Publishing and Viewing Reports
Once we have created the data mining model, we can publish it to the analysis server. This enables us to view the reports generated by the model. These reports provide insights into the relative importance of different attributes and allow for easy comparison and analysis. With the drill-through functionality, we can explore individual records and gain a deeper understanding of the underlying data. While the reporting capabilities may not be groundbreaking, they are a useful tool for understanding the makeup of our data.
Evaluating Predictive Capabilities
Data mining also offers predictive capabilities, but the accuracy of predictions depends on the quality of the data and the algorithms used. It is vital to evaluate the performance of our models to ensure reliable predictions. By testing the predictions against known data, we can assess the effectiveness of our models. In this process, we can compare different algorithms and iteratively improve our predictive capabilities.
Adding Additional Data Mining Models
As we gain more experience and if required, we can expand our data mining capabilities by adding additional models. By incorporating different algorithms, such as Microsoft Clusterer, we can explore new perspectives and enhance our predictive abilities.
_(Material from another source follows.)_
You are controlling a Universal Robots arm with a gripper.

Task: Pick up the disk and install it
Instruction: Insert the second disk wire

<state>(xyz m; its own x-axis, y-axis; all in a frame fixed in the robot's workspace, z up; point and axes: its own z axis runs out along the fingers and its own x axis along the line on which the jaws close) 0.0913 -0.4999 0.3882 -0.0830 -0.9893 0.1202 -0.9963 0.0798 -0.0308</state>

It is crucial to choose the most appropriate models based on our specific needs and continually explore ways to optimize our data mining efforts.
Conclusion
In conclusion, data mining with Microsoft's SQL Server Analysis Services provides valuable insights into complex datasets. Through the automatic reporting features and predictive capabilities, we can uncover patterns, correlations, and make informed decisions. While the tutorial and documentation may not be up-to-date, the functionality described in this article applies to SQL Server 2016. By experimenting with data mining techniques, we can add a powerful tool to our business intelligence arsenal.
Highlights
- Discover the power of Microsoft's data mining capabilities
- Predict the number of children based on various factors
- Explore automatic reporting with Analysis Services Data Mining
- Create a data mining model and publish reports
- Evaluate the predictive capabilities of your models
- Enhance your data mining efforts with additional models
FAQ
Q: Can data mining accurately predict the number of children?
A: The accuracy of data mining predictions depends on the quality of the data and the algorithms used. It is important to evaluate and validate the predictions against known data.
Q: Are the automatic reports generated by Analysis Services Data Mining customizable?
A: The reports generated by Analysis Services Data Mining are not highly customizable. However, they provide valuable insights into the patterns and correlations within the data.
Q: Can additional data mining models be added to improve predictive capabilities?
A: Yes, additional data mining models can be added to enhance predictive capabilities. By incorporating different algorithms and analyzing data from multiple perspectives, we can improve the accuracy of predictions.